The implications of postgenomics to IVF are in many ways a fascinating question that reflects the web of entanglements between biology and technology (Franklin 2013). For one, as Thompson (2005) has described, the fertility clinics’ emphasis on normalization is often hinged on naturalization. Desires for children are natural; genetic links are natural; having children that resemble parents (and thus selecting donors by race) is viewed as natural. However, as Frost (2020) argues, epigenetics reminds us that “there is no prior moment in which a biological body could be said to be pure or unformed by social and political life” (p. 6). Epigenetics portends that there is no prefigured, pure, or unsocialized nature. The use of nature as a “bedrock” for the normal in IVF is on shaky ground. Furthermore, feminist critique of epigenetics and DOHaD has pointed to the gendered implications of these paradigms in practice. Wombs are seen as risky spaces for vulnerable, innocent fetuses (Mansfield 2017; Saldaña-Tejeda 2017), and mothers and pregnant persons are compelled to be responsible citizens in gestating future generations—or be blamed for failing to do so (Richardson 2015). But in vitro embryos are as yet womb-less, nurtured in climate-controlled incubators, metabolizing culture medium, and stressed by the penetration of pipettes siphoning a cell or two. Taking an embryological perspective (DiCaglio 2017), whereby a fetus-baby pathway (nor a “healthy” one) is not anticipated, could offer ripe and rich theorizing for feminist technoscience and disability scholars.

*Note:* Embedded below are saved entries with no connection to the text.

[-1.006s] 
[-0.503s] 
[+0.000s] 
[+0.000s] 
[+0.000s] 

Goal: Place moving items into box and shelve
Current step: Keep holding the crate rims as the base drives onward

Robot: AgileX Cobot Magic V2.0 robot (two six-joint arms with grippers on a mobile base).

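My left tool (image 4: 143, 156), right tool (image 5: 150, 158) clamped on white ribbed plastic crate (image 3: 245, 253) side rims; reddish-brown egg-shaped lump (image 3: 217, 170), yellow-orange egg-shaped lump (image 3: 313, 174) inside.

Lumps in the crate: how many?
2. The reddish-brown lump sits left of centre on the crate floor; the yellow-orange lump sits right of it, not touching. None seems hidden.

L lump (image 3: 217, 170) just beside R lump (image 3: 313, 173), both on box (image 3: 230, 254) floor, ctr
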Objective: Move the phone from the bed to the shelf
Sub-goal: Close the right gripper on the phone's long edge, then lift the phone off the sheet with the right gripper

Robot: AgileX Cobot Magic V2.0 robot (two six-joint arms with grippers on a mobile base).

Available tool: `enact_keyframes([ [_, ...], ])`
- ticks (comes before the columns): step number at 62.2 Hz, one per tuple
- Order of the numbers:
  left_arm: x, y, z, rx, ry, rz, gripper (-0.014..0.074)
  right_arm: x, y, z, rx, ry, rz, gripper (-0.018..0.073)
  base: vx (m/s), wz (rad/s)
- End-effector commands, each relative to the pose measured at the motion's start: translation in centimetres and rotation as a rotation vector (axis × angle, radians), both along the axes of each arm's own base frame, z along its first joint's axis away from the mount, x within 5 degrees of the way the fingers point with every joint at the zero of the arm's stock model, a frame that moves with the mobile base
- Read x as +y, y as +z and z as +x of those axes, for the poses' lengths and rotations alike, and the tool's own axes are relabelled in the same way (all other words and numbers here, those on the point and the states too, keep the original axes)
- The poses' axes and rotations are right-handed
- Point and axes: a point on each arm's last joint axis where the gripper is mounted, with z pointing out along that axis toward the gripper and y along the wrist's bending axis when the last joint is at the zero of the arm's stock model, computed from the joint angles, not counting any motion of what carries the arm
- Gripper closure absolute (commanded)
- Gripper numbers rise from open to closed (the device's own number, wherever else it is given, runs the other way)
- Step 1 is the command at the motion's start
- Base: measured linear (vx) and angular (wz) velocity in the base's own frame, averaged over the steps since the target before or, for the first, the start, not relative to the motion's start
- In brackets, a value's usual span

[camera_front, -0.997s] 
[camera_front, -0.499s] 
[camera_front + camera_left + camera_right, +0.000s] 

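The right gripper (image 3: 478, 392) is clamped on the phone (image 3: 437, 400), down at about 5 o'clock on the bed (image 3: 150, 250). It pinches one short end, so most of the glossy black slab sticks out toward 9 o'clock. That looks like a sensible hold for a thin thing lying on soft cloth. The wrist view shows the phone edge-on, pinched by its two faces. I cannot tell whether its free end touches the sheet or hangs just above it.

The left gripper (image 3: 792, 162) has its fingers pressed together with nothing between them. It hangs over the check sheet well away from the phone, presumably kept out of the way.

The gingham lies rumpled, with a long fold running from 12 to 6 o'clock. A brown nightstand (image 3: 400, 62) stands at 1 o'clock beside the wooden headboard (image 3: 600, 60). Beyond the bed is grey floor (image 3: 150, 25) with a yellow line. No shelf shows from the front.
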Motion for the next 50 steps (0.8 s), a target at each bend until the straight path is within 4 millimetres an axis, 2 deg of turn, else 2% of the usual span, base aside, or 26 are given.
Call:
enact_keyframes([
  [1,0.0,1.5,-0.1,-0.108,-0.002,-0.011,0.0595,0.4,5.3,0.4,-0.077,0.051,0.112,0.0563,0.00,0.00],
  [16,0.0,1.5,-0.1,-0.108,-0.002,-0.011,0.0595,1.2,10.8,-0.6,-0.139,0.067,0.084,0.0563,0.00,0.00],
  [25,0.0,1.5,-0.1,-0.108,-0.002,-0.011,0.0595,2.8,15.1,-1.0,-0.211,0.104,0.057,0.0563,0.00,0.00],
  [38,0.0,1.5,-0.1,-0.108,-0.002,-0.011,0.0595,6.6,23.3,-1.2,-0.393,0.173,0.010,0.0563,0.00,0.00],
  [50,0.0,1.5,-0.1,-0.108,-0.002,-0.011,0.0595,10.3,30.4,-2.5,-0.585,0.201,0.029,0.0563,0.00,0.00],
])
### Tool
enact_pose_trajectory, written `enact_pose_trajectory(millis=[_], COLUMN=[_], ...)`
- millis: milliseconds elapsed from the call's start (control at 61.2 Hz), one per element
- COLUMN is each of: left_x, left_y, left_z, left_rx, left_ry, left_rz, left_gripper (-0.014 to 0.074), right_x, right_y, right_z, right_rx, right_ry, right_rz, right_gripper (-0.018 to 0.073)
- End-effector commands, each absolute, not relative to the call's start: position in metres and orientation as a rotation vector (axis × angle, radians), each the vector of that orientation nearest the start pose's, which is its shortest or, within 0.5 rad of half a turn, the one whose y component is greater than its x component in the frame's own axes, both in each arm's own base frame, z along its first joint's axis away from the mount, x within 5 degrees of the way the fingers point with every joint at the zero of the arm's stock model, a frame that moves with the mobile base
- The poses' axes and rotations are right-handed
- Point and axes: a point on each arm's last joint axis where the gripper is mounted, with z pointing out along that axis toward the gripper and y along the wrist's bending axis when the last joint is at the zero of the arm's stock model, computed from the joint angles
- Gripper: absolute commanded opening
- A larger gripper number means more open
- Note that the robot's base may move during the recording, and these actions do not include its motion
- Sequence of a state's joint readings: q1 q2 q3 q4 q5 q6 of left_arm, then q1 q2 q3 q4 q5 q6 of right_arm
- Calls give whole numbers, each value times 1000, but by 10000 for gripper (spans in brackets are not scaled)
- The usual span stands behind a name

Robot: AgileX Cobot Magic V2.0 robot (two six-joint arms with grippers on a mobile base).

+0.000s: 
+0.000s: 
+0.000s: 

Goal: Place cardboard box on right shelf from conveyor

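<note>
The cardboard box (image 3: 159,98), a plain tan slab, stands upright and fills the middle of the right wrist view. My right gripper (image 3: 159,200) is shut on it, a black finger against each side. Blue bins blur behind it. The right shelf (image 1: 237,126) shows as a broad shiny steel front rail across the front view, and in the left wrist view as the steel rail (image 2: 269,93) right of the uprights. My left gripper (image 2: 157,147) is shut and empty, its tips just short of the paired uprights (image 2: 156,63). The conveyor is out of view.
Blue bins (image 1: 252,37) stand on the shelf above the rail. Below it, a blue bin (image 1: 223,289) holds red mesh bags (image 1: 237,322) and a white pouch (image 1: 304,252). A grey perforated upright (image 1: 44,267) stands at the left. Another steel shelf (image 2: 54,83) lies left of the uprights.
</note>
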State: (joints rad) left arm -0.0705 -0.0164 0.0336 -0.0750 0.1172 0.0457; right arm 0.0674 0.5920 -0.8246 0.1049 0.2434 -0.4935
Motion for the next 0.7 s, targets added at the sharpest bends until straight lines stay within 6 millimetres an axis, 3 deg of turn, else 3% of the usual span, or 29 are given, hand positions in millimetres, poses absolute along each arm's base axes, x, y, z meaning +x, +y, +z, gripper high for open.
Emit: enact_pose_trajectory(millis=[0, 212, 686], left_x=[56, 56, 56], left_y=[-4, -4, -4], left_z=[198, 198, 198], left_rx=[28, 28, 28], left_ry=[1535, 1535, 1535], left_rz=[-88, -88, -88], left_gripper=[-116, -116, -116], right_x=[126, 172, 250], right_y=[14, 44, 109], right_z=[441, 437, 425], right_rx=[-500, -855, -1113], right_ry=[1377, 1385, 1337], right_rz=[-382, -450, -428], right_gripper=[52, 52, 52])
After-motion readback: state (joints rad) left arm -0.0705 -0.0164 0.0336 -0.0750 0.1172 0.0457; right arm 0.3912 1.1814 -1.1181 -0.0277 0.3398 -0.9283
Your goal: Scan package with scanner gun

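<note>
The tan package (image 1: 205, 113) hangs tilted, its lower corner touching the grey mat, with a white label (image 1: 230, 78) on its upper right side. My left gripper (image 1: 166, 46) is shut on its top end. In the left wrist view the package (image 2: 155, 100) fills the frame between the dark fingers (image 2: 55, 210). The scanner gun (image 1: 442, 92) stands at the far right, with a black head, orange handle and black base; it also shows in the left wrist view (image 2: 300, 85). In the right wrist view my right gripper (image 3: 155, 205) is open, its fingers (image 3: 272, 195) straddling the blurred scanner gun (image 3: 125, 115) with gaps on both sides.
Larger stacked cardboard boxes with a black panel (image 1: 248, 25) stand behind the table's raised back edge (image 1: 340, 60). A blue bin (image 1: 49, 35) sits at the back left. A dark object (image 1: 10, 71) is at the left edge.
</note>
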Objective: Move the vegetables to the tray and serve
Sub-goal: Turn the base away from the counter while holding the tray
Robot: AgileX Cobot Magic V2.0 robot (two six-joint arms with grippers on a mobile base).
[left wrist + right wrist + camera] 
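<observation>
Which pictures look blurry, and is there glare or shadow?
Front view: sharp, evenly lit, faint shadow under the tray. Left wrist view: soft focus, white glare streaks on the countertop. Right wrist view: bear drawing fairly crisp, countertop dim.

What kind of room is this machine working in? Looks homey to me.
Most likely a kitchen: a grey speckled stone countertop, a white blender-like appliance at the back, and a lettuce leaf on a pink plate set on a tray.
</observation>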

As the question of the long-term effects of IVF cannot be fully answered, I have taken a different tack. Instead, I have sought to understand the implications of this question. In showing how “abnormality” is currently dealt with in the fertility lab, I argue that the “genetic mode” of embryo potentiality equates genetic abnormality with fated failure and attrition. Screening processes blur differing potentialities for IVF success. While foregrounding the potential for safely initiating a healthy pregnancy and live birth, routinized embryo selection also precludes certain kinds of birth. The cases of incipient management of postgenomic questions by the fertility industry and publics alike demonstrate the leveraging of epigenetics toward marketable ends, the continued genetic logics of screening out “abnormality,” and the abnormal creep of epigenetic variation with the appeal to individual self-management. In other words, if something like an “postgenomic mode” of IVF embryos and variation can be said to be emerging, the IVF industry and biomedical sciences cannot be left to determine its course. The bioethical question is how to move forward with uncertain information (Roy, Dupras, and Ravinky 2017). On one hand, potential harms must be identified, their mechanisms understood, and those must be communicated to have any semblance of informed consent in reproductive decision-making. Some fear that epigenetic variation information could be used as a form of “epigenetic discrimination” (Dupras et al. 2018), resulting in harmful forms of profiling. Could this include IVF children if they become equated with epigenetic “abnormality?”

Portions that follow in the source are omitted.